Joods Actueel
- Editor: Terry Davids
- Categories: Jewish community in Flanders, news, politics
- Frequency: Monthly
- First issue: January 2007
- Country: Belgium
- Language: Dutch

= Joods Actueel =

Belgian magazine focusing on the Jewish community

Joods Actueel (Jewish Current) is a monthly Dutch language, Belgian Jewish news and political magazine founded in 2007. Mainly geared towards the Jewish communities in the cities of Antwerp and Brussels, it also covers Jewish culture, religion, and history. Frequent topics include the Holocaust, the state of Israel, anti-Semitism, and the conflict in the Middle East.

Joods Actueel began in January 2007 as a successor to the magazine Belgisch-Israëlitisch Weekblad (Belgian-Israelite Weekly), founded by Louis Davids in 1954. Davids' grandson, Michael Freilich, served as its editor-in-chief until 2019, when he stepped down to pursue a career in politics. Freilich is currently serving as a member of the Belgian Parliament from the conservative, Flemish nationalist party The New Flemish Alliance (N-VA). Joods Actueels current editor-in-chief is Terry Davids, Louis Davids daughter and Freilich's mother.
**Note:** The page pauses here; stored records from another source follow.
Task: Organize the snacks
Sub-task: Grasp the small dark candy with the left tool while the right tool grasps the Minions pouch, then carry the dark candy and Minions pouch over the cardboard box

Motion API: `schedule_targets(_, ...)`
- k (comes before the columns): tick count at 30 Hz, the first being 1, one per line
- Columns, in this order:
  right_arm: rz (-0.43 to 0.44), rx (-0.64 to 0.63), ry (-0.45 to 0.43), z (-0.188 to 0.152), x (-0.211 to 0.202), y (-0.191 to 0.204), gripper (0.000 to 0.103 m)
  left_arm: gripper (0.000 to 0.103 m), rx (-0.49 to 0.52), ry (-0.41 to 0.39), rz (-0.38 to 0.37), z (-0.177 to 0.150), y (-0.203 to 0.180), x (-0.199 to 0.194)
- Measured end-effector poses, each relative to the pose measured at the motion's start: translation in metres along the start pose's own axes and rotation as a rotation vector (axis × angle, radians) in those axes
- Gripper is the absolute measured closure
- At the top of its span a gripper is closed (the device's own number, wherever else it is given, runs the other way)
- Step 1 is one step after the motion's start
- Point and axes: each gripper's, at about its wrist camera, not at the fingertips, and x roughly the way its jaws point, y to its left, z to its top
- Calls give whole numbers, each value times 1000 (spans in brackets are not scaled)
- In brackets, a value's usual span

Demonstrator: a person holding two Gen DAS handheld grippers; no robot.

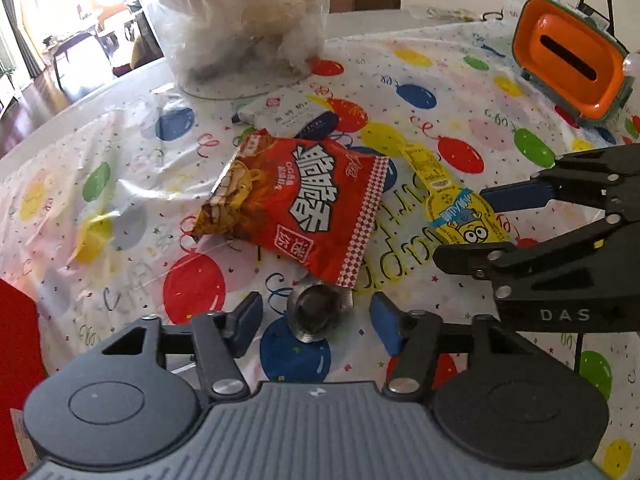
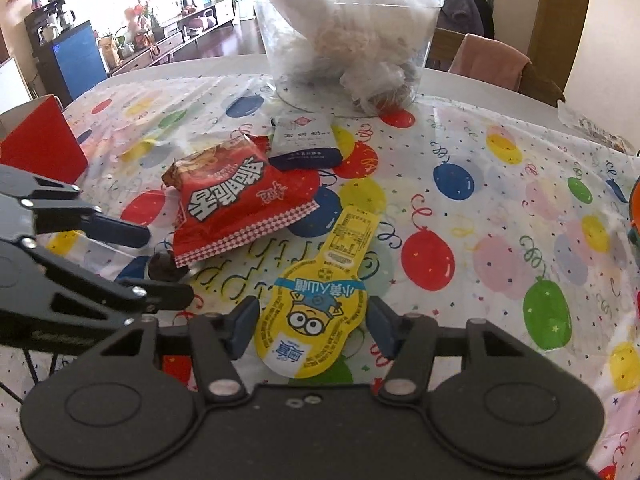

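While both grippers hang over the balloon-print plastic tablecloth, the left gripper stands part open around a small dark round foil-wrapped snack, pads clear of it; the right gripper straddles a yellow cartoon-print pouch, contact unclear. Red crinkly noodle-snack bag lies between them, near the clear plastic tub.

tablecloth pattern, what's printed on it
Coloured balloons, curly streamers and tiny star confetti on a white tablecloth, clearest in the right wrist view.
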Motion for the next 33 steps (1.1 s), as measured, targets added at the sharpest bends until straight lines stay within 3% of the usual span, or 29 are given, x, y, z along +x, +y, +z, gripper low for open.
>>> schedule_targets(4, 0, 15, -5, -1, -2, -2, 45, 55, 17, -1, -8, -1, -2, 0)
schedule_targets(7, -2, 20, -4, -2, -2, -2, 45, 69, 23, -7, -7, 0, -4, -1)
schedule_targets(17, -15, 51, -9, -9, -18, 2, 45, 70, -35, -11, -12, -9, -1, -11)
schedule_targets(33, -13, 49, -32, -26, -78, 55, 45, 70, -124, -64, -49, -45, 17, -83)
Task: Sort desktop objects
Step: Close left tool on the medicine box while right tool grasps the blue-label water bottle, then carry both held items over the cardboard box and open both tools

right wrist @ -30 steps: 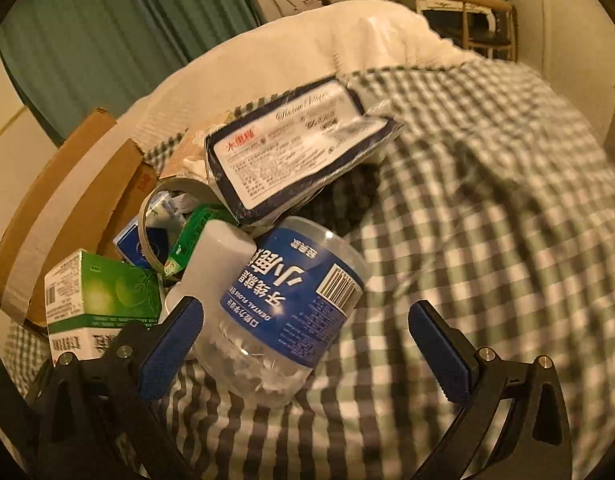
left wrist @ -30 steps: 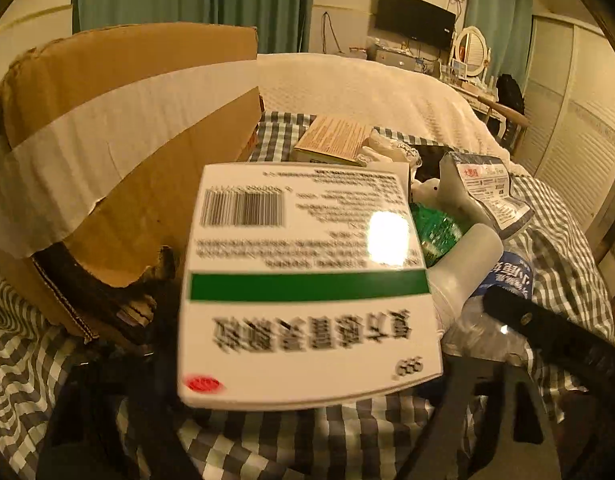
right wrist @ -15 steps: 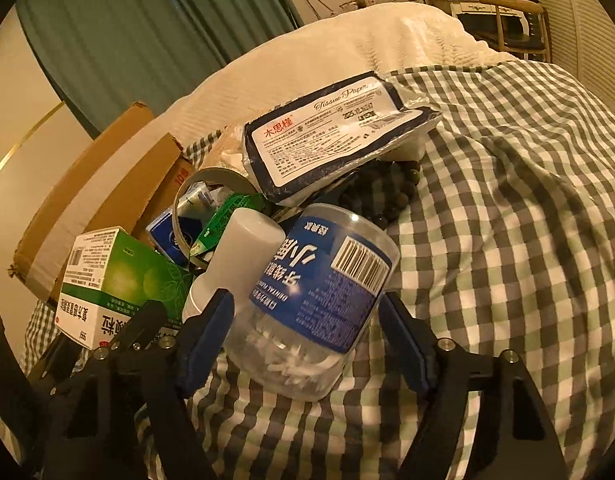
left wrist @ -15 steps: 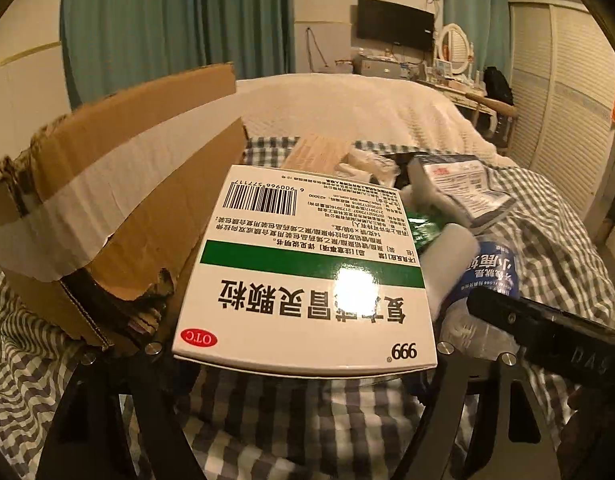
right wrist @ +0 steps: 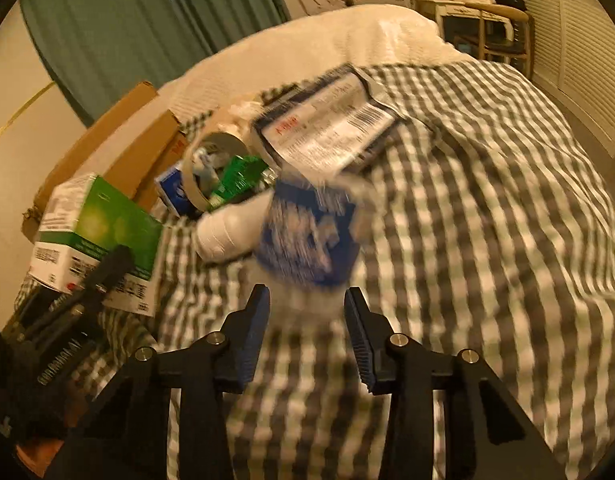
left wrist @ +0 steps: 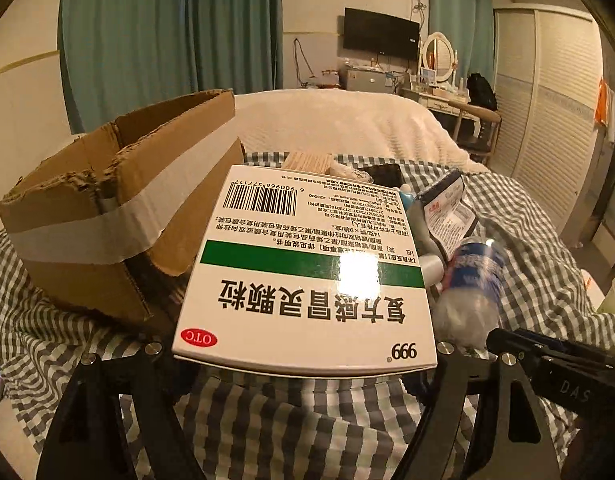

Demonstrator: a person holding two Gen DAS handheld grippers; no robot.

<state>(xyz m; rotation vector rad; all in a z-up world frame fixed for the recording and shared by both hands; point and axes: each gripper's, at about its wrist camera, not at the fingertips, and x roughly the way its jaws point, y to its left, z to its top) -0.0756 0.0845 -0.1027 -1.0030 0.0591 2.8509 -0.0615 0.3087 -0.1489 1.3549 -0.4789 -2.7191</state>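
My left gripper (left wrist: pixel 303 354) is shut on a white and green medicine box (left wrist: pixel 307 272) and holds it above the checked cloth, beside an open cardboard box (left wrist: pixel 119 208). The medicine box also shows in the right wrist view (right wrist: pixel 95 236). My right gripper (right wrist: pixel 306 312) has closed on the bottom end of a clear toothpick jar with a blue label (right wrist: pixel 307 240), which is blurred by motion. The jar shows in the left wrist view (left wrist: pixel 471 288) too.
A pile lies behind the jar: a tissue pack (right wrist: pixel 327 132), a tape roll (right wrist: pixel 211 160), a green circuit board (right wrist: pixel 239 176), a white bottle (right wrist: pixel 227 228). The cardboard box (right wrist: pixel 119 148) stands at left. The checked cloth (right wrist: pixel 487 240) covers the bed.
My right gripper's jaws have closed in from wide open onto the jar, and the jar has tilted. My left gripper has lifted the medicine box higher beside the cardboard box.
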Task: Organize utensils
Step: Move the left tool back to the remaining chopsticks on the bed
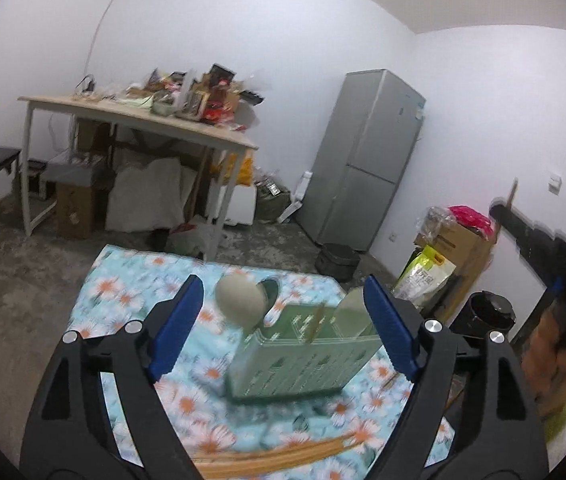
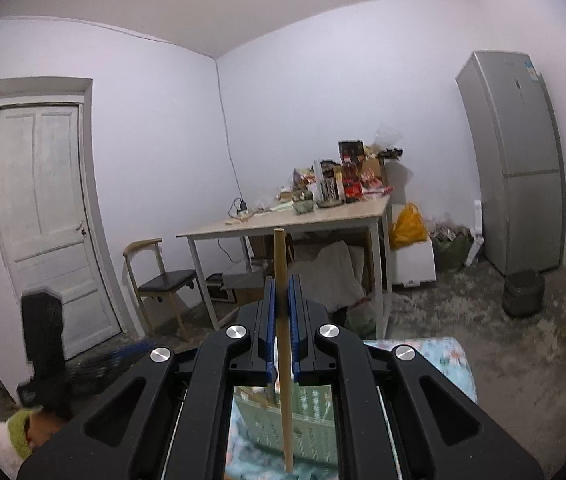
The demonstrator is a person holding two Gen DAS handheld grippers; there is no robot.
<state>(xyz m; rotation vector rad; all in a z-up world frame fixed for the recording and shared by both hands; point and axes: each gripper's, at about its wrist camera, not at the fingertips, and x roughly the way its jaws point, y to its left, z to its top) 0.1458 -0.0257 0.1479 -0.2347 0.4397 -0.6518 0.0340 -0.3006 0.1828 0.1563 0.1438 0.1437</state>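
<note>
A green slotted utensil holder (image 1: 303, 356) stands on the floral cloth (image 1: 131, 292). A beige round-headed spoon (image 1: 239, 300) and a thin wooden stick (image 1: 317, 322) stand in it. My left gripper (image 1: 283, 284) is open wide just in front of the holder, and its blue pads (image 1: 179, 320) touch nothing. Several wooden utensils (image 1: 283, 452) lie on the cloth below it. My right gripper (image 2: 281, 280) is shut on a wooden chopstick (image 2: 280, 256) held upright above the holder (image 2: 315, 420). From the left wrist, that gripper (image 1: 531, 236) is a dark blur at the right.
A cluttered table (image 1: 143, 120) stands at the back with bags and boxes under it. A grey fridge (image 1: 367, 160), a dark pot (image 1: 337, 260) and cardboard boxes (image 1: 455, 240) line the right wall. A chair (image 2: 163, 280) and a white door (image 2: 43, 216) are at the left.
</note>
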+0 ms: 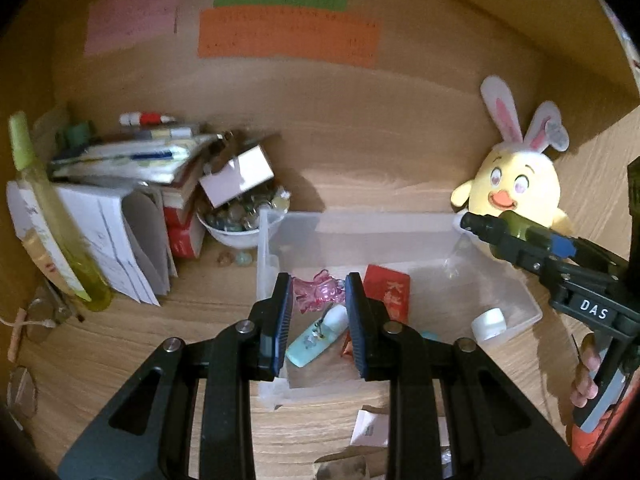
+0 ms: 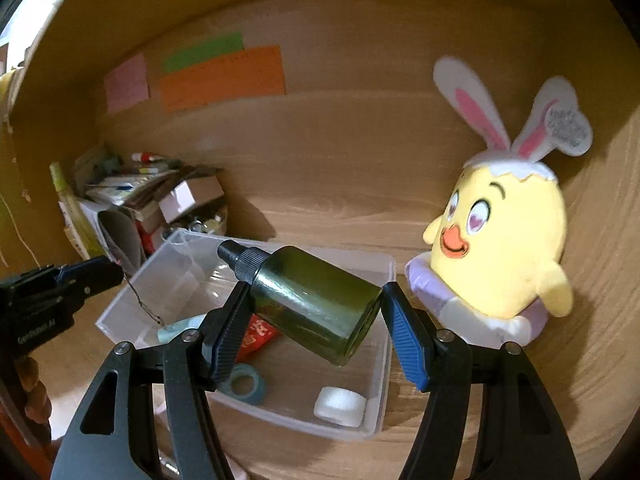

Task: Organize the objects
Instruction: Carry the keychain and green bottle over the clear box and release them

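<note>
Green bottle (image 2: 316, 306) gripped by right tool (image 2: 312, 328) over clear bin (image 2: 386, 344) on wooden shelf (image 2: 360, 216); left tool (image 1: 318, 320) open.

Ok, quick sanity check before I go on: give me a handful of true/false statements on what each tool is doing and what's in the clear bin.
1. The right tool holds a dark green bottle with a black cap. True.
2. The bottle already lies on the floor of the clear bin. False: it is held tilted above the bin, between the fingers.
3. The left tool grips the pink trinket. False: its jaws stand open and empty above the bin.
4. A white cap lies in the bin. True.
5. The yellow chick plush sits inside the bin. False: it stands outside, beside the bin.
</note>
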Motion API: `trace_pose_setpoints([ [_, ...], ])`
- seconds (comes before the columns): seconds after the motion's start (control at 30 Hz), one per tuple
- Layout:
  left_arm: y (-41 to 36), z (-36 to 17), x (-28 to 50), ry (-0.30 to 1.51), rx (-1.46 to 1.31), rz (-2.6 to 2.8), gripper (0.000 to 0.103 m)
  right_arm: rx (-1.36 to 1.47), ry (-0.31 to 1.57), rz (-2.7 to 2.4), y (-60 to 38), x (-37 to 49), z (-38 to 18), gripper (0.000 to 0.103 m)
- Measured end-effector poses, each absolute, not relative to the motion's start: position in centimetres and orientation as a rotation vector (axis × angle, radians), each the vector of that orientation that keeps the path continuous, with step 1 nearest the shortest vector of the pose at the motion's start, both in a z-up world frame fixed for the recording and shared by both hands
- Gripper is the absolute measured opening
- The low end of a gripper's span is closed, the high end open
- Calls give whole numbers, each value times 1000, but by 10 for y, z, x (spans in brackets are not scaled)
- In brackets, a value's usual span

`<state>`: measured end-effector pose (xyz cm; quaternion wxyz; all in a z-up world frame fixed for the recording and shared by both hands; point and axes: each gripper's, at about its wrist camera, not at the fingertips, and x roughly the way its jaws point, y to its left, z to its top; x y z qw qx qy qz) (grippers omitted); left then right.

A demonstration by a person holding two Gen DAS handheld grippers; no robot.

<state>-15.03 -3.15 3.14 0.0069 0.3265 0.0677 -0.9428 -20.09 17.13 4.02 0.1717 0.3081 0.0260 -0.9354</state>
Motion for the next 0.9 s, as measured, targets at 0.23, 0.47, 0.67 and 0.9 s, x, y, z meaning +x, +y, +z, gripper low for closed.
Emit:
trace_pose_setpoints([
  [0.23,-25,13,-167,213,1132,-2957,26,994,74,-2610,167,-220,11,62],
  [0.47,-19,4,-173,189,1193,-2973,26,1046,140,-2592,159,-228,-5,62],
  [0.67,-21,1,-175,201,1220,-2973,26,1065,176,-2575,150,-229,-10,62],
  [0.9,-19,-1,-175,187,1244,-2981,35,1092,210,-2543,139,-230,-17,62],
])
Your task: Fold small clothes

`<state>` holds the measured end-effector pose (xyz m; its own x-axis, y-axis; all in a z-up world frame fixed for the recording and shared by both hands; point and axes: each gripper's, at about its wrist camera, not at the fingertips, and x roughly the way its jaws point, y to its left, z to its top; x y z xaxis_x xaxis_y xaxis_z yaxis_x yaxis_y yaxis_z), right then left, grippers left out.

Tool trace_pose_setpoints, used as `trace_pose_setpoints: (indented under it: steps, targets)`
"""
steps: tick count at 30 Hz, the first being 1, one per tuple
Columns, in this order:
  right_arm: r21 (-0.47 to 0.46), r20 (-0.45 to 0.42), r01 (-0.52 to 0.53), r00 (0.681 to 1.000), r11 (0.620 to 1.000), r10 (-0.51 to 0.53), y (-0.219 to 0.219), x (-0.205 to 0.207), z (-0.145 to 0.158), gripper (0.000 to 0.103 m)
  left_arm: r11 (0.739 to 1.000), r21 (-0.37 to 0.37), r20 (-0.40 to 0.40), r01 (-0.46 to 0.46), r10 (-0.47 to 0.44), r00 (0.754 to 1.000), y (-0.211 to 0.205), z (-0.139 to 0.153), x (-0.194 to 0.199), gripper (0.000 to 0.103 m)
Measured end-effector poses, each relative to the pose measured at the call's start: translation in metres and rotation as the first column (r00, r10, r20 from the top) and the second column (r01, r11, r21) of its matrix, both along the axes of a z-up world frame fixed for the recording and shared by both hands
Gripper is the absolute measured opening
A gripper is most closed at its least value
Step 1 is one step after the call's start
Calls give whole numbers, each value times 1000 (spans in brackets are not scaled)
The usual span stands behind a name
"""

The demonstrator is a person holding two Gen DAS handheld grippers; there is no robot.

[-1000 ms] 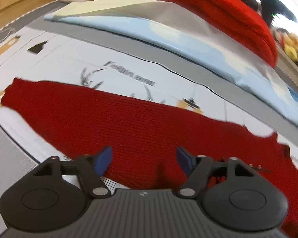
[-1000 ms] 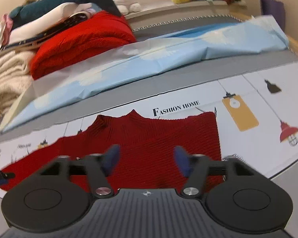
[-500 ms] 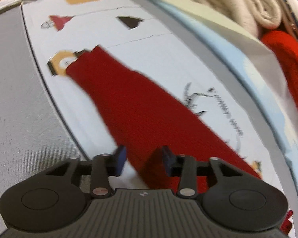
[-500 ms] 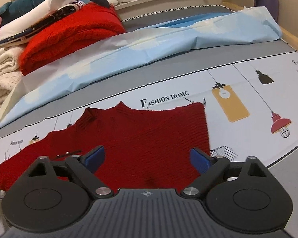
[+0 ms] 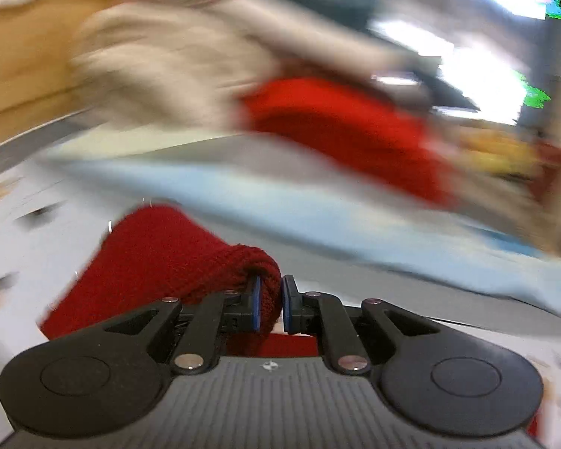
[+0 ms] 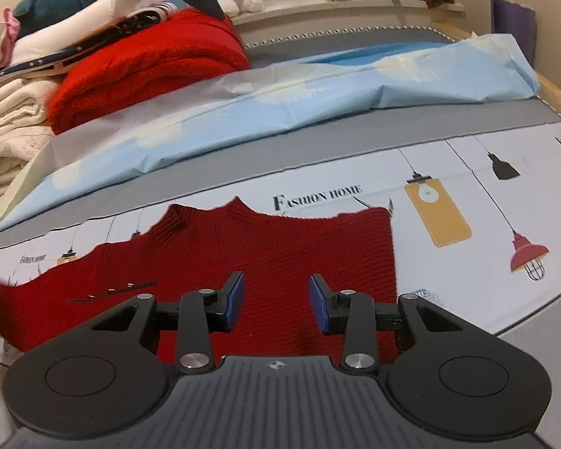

In 2008 the magazine confronted several Belgian stand-up comics and television producers for "trivialising" Adolf Hitler in a cooking show featuring his favorite dish.

In January 2026, Joods Actueel announced that they were discontinuing the print edition of the magazine and would become an online-only publication, citing financial hardship due to decreasing advertising revenue. According to Freilich, "several advertisers have dropped out because of what is happening in the Middle East."